**Exercise details**: Give back the full listing verbatim, apart from its images.

**Data excerpt**:
===

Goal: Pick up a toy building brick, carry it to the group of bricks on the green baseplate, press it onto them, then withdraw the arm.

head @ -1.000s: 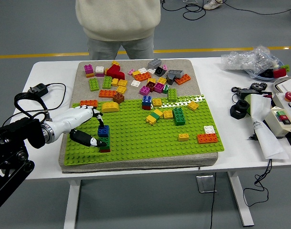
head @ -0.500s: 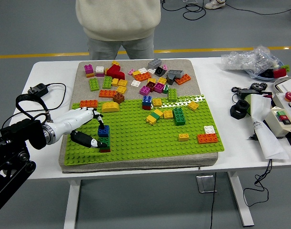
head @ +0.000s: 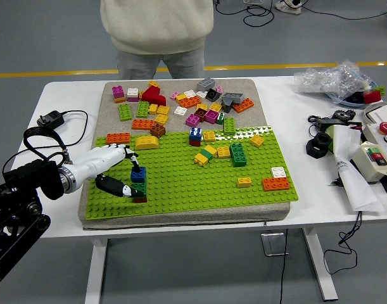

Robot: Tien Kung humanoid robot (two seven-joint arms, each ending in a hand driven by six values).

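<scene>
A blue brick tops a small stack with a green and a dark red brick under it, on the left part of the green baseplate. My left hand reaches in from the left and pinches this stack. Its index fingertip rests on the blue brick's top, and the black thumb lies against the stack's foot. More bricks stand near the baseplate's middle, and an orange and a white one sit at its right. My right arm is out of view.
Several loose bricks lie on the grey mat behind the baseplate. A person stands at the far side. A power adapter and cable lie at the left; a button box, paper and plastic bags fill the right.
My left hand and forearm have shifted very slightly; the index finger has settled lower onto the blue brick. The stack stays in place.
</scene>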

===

**Exercise solution**:
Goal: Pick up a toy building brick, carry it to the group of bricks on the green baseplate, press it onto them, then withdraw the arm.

head @ -1.000s: 
head @ -0.500s: 
head @ +0.000s: 

Robot: Tien Kung humanoid robot (two seven-joint arms, each ending in a hand driven by six values).

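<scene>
A blue brick tops a small stack with a green and a dark red brick under it, on the left part of the green baseplate. My left hand reaches in from the left and pinches this stack. Its index fingertip rests on the blue brick's top, and the black thumb lies against the stack's foot. More bricks stand near the baseplate's middle, and an orange and a white one sit at its right. My right arm is out of view.
Several loose bricks lie on the grey mat behind the baseplate. A person stands at the far side. A power adapter and cable lie at the left; a button box, paper and plastic bags fill the right.
My left hand and forearm have shifted very slightly; the index finger has settled lower onto the blue brick. The stack stays in place.
</scene>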

Nothing else is needed to finish the exercise.